### [Your objective]
Among the lines below, restate word for word only those from the line with "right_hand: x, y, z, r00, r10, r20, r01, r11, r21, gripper" through the line with "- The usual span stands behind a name", with both end lines kept.
── Information shown ──
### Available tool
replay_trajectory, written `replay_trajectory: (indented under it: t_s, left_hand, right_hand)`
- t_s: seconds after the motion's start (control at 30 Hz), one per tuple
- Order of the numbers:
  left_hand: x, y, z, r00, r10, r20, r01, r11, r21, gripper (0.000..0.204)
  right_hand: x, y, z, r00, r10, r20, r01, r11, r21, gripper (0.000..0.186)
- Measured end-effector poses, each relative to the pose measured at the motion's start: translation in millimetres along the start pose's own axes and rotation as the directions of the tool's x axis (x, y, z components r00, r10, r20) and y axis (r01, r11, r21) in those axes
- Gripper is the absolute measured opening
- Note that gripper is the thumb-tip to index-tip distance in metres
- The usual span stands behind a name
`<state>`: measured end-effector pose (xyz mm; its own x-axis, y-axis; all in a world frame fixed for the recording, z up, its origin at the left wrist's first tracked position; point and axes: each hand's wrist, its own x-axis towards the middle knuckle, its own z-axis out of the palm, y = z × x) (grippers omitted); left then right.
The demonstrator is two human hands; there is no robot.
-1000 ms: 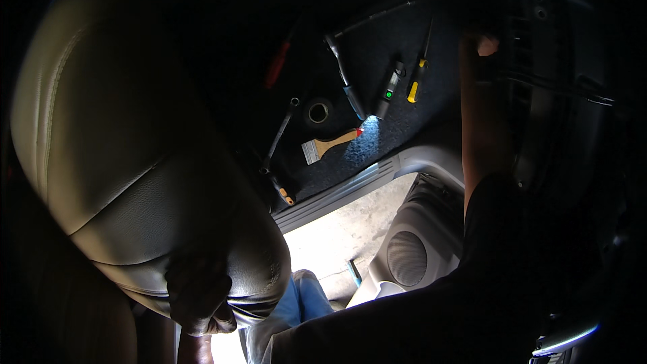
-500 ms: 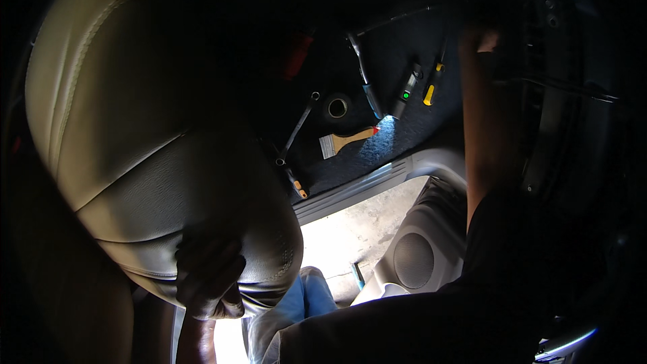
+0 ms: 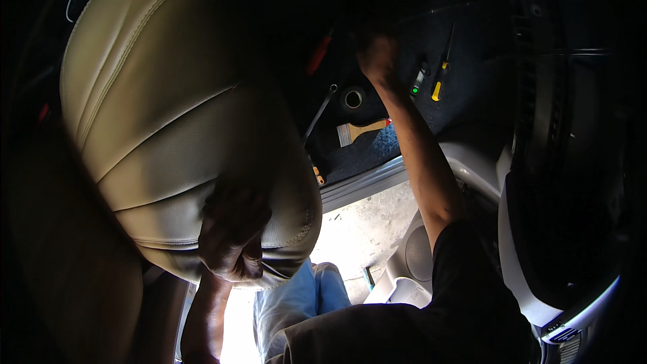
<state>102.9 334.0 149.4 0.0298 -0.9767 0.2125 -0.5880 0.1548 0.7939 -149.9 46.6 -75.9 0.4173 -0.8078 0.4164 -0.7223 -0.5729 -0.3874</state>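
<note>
My left hand (image 3: 232, 236) lies on the lower edge of a beige leather car seat (image 3: 162, 121), fingers stretched over the cushion in shadow. My right arm reaches far across the dark floor carpet. At its end my right hand (image 3: 379, 54) is blurred, its fingers lost in the dark, over the place where a blue-handled ratchet-like tool lay; that tool is hidden now. Just right of the forearm are a lit flashlight (image 3: 418, 79) and a yellow-handled screwdriver (image 3: 441, 82). To its left lie a flat paintbrush (image 3: 364, 131), a dark ring (image 3: 352, 99) and a metal wrench (image 3: 321, 113).
An orange-and-black handle (image 3: 318, 175) sticks out beside the seat, and a red object (image 3: 319, 54) lies further in. A grey door sill (image 3: 360, 187) borders the carpet. Beyond it are bright concrete and an open door with a round speaker (image 3: 418, 254).
My right hand has swung left from the far right side to above the blue-handled tool, and the forearm now crosses the sill. My left hand stays on the seat; the view has shifted slightly.
</note>
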Motion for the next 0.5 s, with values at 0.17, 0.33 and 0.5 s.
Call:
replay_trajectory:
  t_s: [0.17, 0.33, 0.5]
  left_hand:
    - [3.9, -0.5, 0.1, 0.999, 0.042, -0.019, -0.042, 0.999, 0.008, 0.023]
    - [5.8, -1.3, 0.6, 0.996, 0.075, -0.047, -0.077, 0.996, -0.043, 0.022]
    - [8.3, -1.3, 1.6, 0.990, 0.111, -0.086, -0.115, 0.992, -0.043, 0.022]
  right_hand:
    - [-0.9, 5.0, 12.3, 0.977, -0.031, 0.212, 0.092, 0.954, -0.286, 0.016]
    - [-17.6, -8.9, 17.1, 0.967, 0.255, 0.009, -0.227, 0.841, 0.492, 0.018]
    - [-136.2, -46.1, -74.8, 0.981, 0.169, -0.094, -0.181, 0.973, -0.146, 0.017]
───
### [Completed task]
  right_hand: x, y, z, r00, r10, r20, r01, r11, r21, gripper (0.000..0.186)
- Measured end-effector poses, each relative to the pose measured at the motion's start: translation in millimetres along the start pose's own axes and rotation as the directions of the tool's x axis (x, y, z components r00, r10, r20) and y axis (r01, r11, r21) in those axes
- Gripper is the absolute measured opening
- Note that gripper is the thumb-tip to index-tip distance in metres
- The usual span stands behind a name

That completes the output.